Saw rappresenta un po’ un esempio di horror moderno, quelli da mercato di massa e grande distribuzione, ed è il primo capitolo di una saga che ha riscosso (e continua a farlo) un significativo successo commerciale.
Diretto dall’esordiente James Wan e girato in pochissimi giorni e praticamente interamente in un unico ambiente, narra la vicenda di due uomini che si ritrovano prigionieri, incatenati e rinchiusi in una sorta di bagno, in mezzo al quale è disteso un uomo morto apparentemente per suicidio. Nelle loro tasche troveranno ciascuno una cassetta con registrato un messaggio: il dottor Gordon dovrà uccidere Adam entro le 6 per essere liberato e per salvare moglie e figlia.
Il plot si sviluppa da questo punto di partenza, prendendo poi il là e scavando in parte nelle vite dei protagonisti, presentando la figura dell’enigmista come quella di un uomo malato terminale che sottopone a prove delle persone che a suo modo di vedere non apprezzano la vita, ed infilando in mezzo al tutto anche una spruzzata di investigazione e di regia CSI-style.

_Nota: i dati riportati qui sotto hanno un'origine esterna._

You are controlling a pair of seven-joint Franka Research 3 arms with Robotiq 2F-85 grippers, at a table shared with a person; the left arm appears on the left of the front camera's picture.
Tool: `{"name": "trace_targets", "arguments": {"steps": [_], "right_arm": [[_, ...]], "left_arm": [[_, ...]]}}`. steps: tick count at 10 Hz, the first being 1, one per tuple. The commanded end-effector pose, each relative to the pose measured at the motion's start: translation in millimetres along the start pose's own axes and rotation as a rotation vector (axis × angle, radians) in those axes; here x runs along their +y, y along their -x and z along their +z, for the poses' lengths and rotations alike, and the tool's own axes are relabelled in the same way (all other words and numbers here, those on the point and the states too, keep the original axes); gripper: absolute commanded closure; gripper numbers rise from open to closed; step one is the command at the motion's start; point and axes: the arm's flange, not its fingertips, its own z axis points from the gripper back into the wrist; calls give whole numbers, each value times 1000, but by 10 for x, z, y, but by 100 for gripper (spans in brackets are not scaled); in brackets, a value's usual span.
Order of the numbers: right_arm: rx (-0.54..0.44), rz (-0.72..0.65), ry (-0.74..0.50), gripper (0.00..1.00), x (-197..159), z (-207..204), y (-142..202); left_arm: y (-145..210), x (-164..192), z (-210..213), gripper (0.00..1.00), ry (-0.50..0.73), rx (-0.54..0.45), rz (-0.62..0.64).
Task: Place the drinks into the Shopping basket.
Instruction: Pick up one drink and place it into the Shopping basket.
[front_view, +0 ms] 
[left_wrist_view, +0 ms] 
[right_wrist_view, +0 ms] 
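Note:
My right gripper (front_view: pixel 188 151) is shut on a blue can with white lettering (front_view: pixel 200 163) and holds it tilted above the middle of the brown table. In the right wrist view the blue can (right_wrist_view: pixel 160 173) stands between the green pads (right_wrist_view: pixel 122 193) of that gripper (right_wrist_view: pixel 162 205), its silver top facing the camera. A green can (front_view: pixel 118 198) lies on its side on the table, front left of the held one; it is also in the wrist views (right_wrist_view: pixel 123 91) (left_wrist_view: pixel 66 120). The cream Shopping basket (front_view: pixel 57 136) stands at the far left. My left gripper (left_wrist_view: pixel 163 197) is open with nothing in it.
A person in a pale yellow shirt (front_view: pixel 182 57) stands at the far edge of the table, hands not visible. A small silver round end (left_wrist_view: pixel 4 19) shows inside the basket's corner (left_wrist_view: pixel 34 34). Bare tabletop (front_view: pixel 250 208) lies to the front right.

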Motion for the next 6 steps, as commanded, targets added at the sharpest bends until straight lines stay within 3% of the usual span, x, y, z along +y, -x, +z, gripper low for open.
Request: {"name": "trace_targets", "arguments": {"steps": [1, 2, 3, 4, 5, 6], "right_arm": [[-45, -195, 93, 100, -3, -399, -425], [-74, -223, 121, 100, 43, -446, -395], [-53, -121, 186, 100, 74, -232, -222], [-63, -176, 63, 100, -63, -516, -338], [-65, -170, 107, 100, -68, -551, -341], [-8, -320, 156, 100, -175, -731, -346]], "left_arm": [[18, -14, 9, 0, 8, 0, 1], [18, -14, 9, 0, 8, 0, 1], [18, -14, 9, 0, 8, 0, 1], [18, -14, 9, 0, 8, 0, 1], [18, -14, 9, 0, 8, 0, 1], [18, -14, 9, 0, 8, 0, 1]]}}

Il personaggio dell’enigmista gode senza dubbio del suo fascino, in virtù dell’originalità del personaggio in sé (un serial killer che non uccide mai le sue vittime di mano propria, ma che anzi dà sempre un’ancora di salvezza) ed anche degli elementi che lo caratterizzano, come la voce e la maschera, che sono pochi e semplici, ma tutti funzionali. Rimane anche qualche sottile dubbio riguardo alle sue tecniche di rapimento ed alla fattibilità di determinate azioni, ma il punto focale è la psicologia delle “vittime” e dei legami tra di esse, che si intessono e portano a comportamenti inizialmente insospettabili.
In definitiva una pellicola più che sufficiente, che lascia aperte le porte per i seguiti e che lascia agli annali un buon personaggio, che grazie alle sue fantasiose trovate offre quel qualcosa in più ad un film che per costruzione e stile narrativo avrebbe rischiato di passare inosservato.